Keywords: GPCR, free fatty acid, hematopoiesis, zebrafish
MeSH Terms:
  • Animals
  • Cell Cycle Proteins/genetics
  • Cell Cycle Proteins/metabolism*
  • Cells, Cultured
  • Hematopoiesis/drug effects*
  • Hematopoiesis/genetics
  • Mice
  • Mice, Knockout
  • Oxylipins*/chemistry
  • Oxylipins*/pharmacology
  • Receptors, G-Protein-Coupled/genetics
  • Receptors, G-Protein-Coupled/metabolism*
  • Signal Transduction/drug effects*
  • Signal Transduction/genetics
  • Structure-Activity Relationship
  • Zebrafish
  • Zebrafish Proteins/genetics
  • Zebrafish Proteins/metabolism*
PubMed: 30139917 Full text @ Proc. Natl. Acad. Sci. USA
FIGURES
ABSTRACT
Epoxyeicosatrienoic acids (EETs) are lipid-derived signaling molecules with cardioprotective and vasodilatory actions. We recently showed that 11,12-EET enhances hematopoietic induction and engraftment in mice and zebrafish. EETs are known to signal via G protein-coupled receptors, with evidence supporting the existence of a specific high-affinity receptor. Identification of a hematopoietic-specific EET receptor would enable genetic interrogation of EET signaling pathways, and perhaps clinical use of this molecule.

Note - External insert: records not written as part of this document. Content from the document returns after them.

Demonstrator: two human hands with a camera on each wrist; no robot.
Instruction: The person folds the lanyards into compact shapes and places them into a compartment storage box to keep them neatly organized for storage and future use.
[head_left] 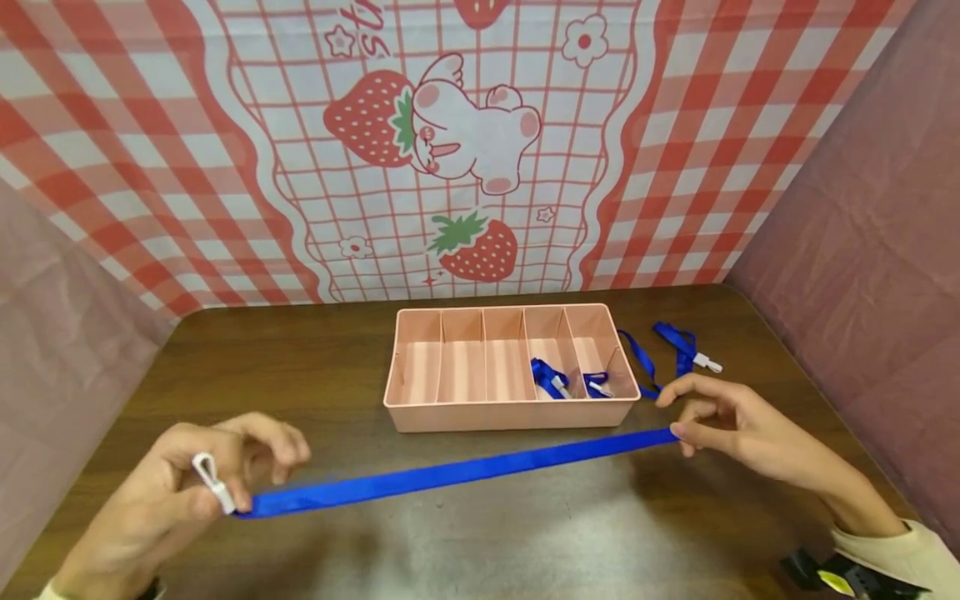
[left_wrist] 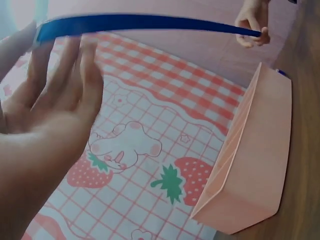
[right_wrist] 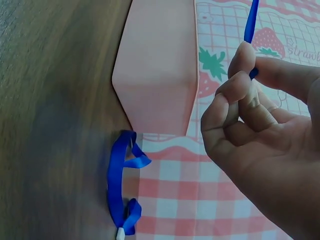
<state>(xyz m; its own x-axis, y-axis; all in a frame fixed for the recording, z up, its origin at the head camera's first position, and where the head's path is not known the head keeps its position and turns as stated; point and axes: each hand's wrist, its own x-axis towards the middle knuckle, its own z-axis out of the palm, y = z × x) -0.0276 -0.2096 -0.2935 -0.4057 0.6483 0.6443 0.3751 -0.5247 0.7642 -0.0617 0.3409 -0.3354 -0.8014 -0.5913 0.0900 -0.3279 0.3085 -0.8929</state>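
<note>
Blue lanyard (head_left: 457, 473) is pulled taut just near of the pink divider tray (head_left: 510, 414): left hand (head_left: 187, 492) pinches the clip end, right hand (head_left: 720, 425) pinches the far-right end. I'd keep it flat before folding.

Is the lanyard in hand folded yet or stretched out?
Stretched out: the blue lanyard runs straight between left hand and right hand.

Left hand (left_wrist: 45, 115) gripping taut blue strap (left_wrist: 145, 22), right hand (left_wrist: 252, 25) pinching far end, pink tray (left_wrist: 255, 150) below
</note>
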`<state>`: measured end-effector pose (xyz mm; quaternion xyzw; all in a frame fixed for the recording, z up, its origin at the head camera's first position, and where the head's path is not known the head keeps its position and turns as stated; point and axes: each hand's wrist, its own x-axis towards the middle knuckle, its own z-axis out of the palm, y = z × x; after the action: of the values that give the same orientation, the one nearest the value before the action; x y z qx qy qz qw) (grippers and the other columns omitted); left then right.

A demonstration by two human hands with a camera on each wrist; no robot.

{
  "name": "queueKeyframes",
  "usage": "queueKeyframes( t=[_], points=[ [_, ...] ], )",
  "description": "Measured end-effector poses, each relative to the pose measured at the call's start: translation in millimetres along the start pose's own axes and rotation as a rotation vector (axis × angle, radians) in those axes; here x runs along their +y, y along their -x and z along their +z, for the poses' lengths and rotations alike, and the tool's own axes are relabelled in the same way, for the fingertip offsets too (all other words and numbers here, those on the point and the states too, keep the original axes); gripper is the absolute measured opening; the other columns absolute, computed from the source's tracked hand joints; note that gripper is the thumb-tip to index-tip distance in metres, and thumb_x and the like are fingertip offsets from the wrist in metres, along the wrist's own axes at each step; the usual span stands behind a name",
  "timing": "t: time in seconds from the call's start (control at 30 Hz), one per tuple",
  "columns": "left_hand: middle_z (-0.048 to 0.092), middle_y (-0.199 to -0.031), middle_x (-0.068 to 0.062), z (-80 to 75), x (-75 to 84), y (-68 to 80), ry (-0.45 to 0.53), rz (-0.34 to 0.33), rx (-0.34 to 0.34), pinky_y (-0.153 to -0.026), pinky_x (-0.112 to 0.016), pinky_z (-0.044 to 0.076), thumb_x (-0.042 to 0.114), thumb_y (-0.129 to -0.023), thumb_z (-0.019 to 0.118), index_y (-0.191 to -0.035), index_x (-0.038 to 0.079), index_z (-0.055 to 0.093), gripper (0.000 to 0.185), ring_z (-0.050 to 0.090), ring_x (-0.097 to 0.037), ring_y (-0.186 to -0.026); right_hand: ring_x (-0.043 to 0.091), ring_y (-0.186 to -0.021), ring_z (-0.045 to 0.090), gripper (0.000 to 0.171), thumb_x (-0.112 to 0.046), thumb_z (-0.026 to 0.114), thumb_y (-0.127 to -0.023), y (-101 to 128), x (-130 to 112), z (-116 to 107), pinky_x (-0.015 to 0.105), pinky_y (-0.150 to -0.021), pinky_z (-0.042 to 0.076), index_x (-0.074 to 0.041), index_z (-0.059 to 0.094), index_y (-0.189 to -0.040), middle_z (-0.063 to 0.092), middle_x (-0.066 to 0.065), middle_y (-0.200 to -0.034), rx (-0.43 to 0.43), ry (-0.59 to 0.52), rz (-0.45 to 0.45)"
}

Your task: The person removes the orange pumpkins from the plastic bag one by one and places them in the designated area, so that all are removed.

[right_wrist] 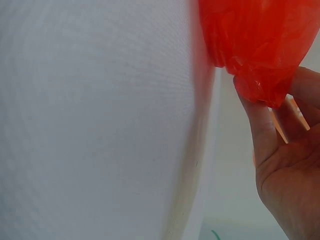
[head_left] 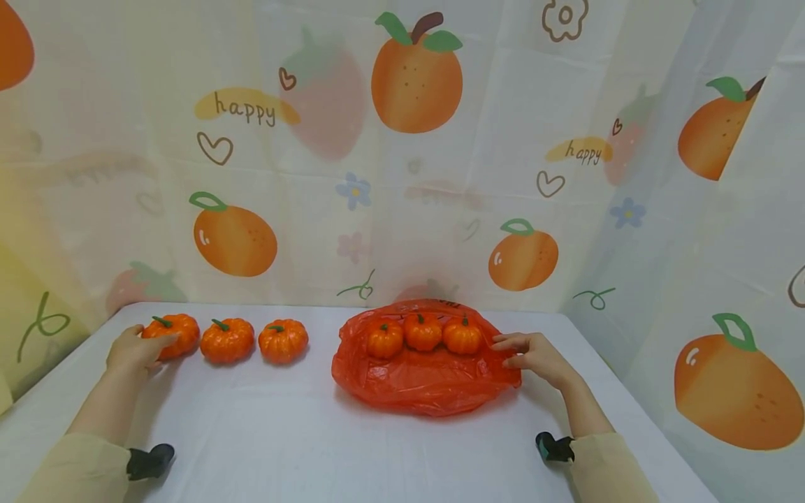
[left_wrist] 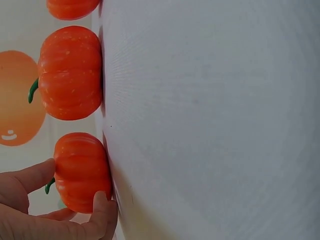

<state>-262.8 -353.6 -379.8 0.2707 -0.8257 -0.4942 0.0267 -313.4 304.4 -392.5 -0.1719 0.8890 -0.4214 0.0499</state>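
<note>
At the left end of a row, my left hand (head_left: 135,349) grips a small orange toy pumpkin (head_left: 179,335) with a green stem. In the left wrist view, thumb and fingers lie around this pumpkin (left_wrist: 82,170), which sits on the table. Two similar pumpkins, a middle one (head_left: 228,342) and a right one (head_left: 284,342), stand beside it. My right hand (head_left: 541,360) pinches the right edge of a red plastic bag (head_left: 428,388). Three more pumpkins (head_left: 424,332) sit side by side in the bag's spread opening. The right wrist view shows fingers and thumb at the crumpled bag edge (right_wrist: 265,75).
A white cloth covers the table (head_left: 264,433). Behind it hangs a pale curtain (head_left: 428,181) printed with fruit, hearts and words, and it continues along both sides. Dark straps (head_left: 149,462) show at both wrists.
</note>
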Motion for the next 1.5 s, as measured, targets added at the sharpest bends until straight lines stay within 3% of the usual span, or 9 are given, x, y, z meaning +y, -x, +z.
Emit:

We developed a bioinformatic approach to identify an EET receptor based on the expression of G protein-coupled receptors in cell lines with differential responses to EETs. We found 10 candidate EET receptors that are expressed in three EET-responsive cell lines, but not expressed in an EET-unresponsive line. Of these, only recombinant GPR132 showed EET-responsiveness in vitro, using a luminescence-based β-arrestin recruitment assay. Knockdown of zebrafish gpr132b prevented EET-induced hematopoiesis, and marrow from GPR132 knockout mice showed decreased long-term engraftment capability. In contrast to high-affinity EET receptors, GPR132 is reported to respond to additional hydroxy-fatty acids in vitro, and we found that these same hydroxy-fatty acids enhance hematopoiesis in the zebrafish. We conducted structure-activity relationship analyses using both cell culture and zebrafish assays on diverse medium-chain fatty acids. Certain oxygenated, unsaturated free fatty acids showed high activation of GPR132, whereas unoxygenated or saturated fatty acids had lower activity. Absence of the carbon-1 position carboxylic acid prevented activity, suggesting that this moiety is required for receptor activation. GPR132 responds to a select panel of oxygenated polyunsaturated fatty acids to enhance both embryonic and adult hematopoiesis.